Por conta de outra característica da Internet - a visibilidade - a rede e suas ferramentas colaborativas não são recursos utilizados apenas pelos anônimos. “Muitos autores já conhecidos também usam os blogs para divulgar seus trabalhos”, aponta o estudante de letras Thiago Augusto Côrrea.

“Escritores já consagrados, muitas vezes, testam na rede seus poemas, ficções... Se funcionarem acabam indo para o livro”, concorda o professor Mauro Souza Ventura.

Entre tantos nomes de escritores já consagrados que fazem também deste suporte um laboratório de criação, Ventura destaca três: o do poeta e jornalista Fabrício Carpinejar, do Rio Grande do Sul, cuja produção poética pode ser conferida em www.carpinejar.com.br; também do Sul o blog de Paulo Ribeiro, escritor, cronista e jornalista de Caxias do Sul; e o do poeta Chacal.

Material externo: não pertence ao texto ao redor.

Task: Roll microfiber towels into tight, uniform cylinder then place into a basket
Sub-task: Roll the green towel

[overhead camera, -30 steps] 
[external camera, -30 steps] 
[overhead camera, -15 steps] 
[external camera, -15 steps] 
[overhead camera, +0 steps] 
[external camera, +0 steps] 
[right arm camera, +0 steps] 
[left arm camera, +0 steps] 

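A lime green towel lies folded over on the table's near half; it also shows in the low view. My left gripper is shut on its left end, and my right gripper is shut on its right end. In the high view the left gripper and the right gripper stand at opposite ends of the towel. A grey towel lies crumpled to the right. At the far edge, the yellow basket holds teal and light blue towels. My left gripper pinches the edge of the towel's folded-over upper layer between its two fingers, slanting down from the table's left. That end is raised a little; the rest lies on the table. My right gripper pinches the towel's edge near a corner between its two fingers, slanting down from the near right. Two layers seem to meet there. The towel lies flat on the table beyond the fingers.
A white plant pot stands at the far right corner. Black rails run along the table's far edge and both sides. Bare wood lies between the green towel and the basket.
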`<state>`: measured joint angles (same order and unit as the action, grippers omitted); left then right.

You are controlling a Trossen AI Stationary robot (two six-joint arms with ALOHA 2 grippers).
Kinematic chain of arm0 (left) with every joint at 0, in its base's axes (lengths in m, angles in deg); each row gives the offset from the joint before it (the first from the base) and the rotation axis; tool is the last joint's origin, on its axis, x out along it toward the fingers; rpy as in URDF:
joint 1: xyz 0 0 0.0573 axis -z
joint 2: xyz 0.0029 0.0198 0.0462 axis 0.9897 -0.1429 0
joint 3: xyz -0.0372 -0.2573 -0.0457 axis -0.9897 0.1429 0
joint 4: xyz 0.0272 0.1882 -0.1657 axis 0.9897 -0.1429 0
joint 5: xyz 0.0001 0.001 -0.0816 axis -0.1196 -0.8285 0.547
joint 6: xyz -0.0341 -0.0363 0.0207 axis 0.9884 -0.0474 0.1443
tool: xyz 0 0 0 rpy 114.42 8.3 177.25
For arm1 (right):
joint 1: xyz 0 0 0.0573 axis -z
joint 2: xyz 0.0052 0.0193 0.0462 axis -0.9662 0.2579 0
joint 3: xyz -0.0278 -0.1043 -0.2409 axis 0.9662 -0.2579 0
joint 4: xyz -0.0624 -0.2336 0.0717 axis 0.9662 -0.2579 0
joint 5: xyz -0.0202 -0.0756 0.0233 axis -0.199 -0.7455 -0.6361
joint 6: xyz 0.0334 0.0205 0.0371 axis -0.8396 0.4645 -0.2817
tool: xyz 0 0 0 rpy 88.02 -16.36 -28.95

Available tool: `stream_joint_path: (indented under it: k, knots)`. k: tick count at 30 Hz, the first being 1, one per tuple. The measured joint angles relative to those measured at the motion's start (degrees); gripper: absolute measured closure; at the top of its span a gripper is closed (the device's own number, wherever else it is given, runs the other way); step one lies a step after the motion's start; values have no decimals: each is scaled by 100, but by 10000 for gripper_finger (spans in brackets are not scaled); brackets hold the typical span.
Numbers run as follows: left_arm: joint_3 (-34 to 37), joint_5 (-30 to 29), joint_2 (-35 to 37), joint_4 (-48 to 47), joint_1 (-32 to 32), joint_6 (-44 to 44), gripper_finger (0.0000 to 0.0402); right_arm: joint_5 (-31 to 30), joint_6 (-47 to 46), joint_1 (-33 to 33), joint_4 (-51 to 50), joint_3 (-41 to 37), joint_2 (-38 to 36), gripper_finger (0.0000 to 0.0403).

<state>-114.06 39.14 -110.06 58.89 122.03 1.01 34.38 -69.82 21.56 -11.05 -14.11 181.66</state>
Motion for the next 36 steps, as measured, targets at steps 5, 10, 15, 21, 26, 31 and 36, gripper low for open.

Em “Vitrola dos Ausentes“ (www.vitroladosausentes.blogspot.com), o leitor pode conhecer um pouco da obra de Paulo Ribeiro e do seu estilo bem peculiar. O autor é mais um exemplo de dono de textos que migrou do mundo virtual para o papel. “As Luas que Fisgam o Peixe”, publicado no ano passado, reúne, em livro, crônicas produzidas e postadas inicialmente no blog de Ribeiro.

Já o poeta Chacal, que despontou nos anos 70 e é um dos mais importantes nomes da produção poética das últimas décadas, a exemplo de Carpinejar e Ribeiro, publica suas produções literárias no blog “Chacalog” (chacalog.zit.net).